Nothing beyond the line containing "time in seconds" should be printed; print each line exactly from the first line of the listing below through it.

Start of EXERCISE DATA

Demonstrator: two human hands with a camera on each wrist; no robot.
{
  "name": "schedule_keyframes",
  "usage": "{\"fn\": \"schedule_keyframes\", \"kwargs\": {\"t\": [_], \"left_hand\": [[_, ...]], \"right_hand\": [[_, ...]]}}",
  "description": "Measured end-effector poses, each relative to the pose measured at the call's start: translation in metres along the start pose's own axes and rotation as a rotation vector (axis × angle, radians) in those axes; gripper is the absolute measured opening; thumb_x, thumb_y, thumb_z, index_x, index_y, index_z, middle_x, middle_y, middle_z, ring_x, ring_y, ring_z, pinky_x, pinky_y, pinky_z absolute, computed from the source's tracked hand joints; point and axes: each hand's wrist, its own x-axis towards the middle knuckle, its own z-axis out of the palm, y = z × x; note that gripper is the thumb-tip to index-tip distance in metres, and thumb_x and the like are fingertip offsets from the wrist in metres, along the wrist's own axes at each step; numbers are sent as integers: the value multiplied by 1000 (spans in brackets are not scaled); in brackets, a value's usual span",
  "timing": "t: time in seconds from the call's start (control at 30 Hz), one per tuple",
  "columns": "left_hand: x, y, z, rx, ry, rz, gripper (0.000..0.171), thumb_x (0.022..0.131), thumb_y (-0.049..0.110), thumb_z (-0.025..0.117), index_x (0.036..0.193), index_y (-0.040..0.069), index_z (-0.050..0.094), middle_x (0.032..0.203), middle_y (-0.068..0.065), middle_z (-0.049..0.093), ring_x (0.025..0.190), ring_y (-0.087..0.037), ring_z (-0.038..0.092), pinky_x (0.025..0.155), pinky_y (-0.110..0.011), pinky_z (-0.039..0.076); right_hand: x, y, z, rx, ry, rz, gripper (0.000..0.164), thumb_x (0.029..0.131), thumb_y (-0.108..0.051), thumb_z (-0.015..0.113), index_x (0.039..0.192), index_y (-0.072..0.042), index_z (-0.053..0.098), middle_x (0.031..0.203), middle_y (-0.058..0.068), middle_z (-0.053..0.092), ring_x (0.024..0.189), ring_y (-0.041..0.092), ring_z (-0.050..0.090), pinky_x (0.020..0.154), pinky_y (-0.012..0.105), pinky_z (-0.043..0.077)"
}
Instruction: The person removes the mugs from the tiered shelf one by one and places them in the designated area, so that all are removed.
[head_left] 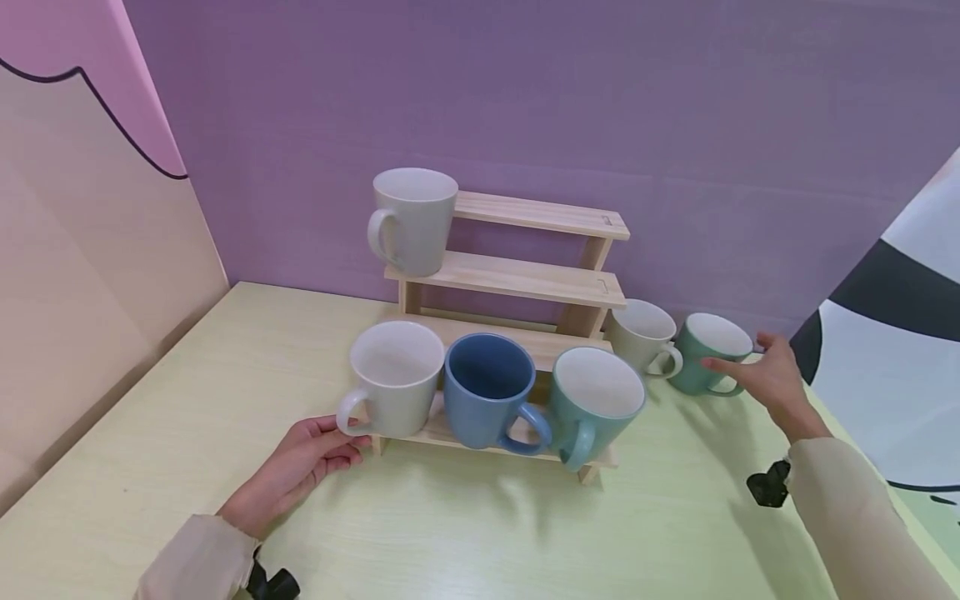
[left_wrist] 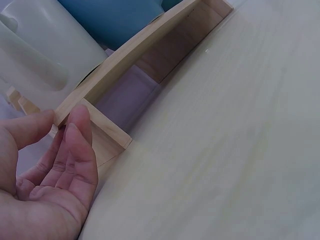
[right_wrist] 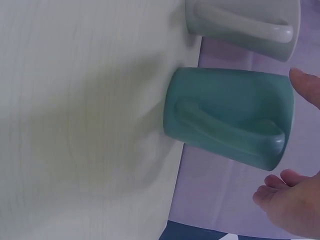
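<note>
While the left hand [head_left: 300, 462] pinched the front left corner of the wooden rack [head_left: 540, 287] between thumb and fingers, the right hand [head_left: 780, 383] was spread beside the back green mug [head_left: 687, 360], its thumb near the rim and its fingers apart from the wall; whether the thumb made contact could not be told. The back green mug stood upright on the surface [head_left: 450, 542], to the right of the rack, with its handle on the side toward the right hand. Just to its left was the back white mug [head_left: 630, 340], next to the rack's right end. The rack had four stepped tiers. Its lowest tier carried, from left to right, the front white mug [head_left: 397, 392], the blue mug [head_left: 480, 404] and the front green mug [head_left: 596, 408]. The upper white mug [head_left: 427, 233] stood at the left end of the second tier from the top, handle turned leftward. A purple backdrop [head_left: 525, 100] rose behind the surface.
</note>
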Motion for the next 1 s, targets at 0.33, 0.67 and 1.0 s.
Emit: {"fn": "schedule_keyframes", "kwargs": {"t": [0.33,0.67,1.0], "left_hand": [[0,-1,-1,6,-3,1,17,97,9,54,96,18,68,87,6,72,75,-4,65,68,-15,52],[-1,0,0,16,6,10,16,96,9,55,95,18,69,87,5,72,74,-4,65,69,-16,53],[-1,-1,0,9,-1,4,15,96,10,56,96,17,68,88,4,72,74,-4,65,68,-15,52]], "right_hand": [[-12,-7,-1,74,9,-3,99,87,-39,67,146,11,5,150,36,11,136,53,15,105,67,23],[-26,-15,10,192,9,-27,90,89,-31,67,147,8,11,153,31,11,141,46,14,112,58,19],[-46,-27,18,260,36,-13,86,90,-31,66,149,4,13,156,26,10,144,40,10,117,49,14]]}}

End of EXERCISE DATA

RESULT OF THIS TASK:
Demonstrator: two human hands with a camera on each wrist; no robot.
{
  "name": "schedule_keyframes",
  "usage": "{\"fn\": \"schedule_keyframes\", \"kwargs\": {\"t\": [_], \"left_hand\": [[_, ...]], \"right_hand\": [[_, ...]]}}",
  "description": "Measured end-effector poses, each relative to the pose measured at the call's start: translation in metres along the start pose's own axes and rotation as a rotation vector (axis × angle, radians) in those axes; gripper is the absolute measured opening; thumb_x, thumb_y, thumb_z, index_x, index_y, index_z, middle_x, middle_y, middle_z, ring_x, ring_y, ring_z, pinky_x, pinky_y, pinky_z absolute, computed from the source's tracked hand joints; point and axes: each hand's wrist, its own x-axis towards the middle knuckle, its own z-axis out of the palm, y = z × x; note that gripper is the thumb-tip to index-tip distance in metres, and thumb_x and the like are fingertip offsets from the wrist in metres, along the wrist's own axes at each step; numbers are sent as integers: the value multiplied by 1000 (spans in brackets are not scaled); in brackets, a value's usual span",
  "timing": "t: time in seconds from the call's start (control at 30 Hz), one per tuple",

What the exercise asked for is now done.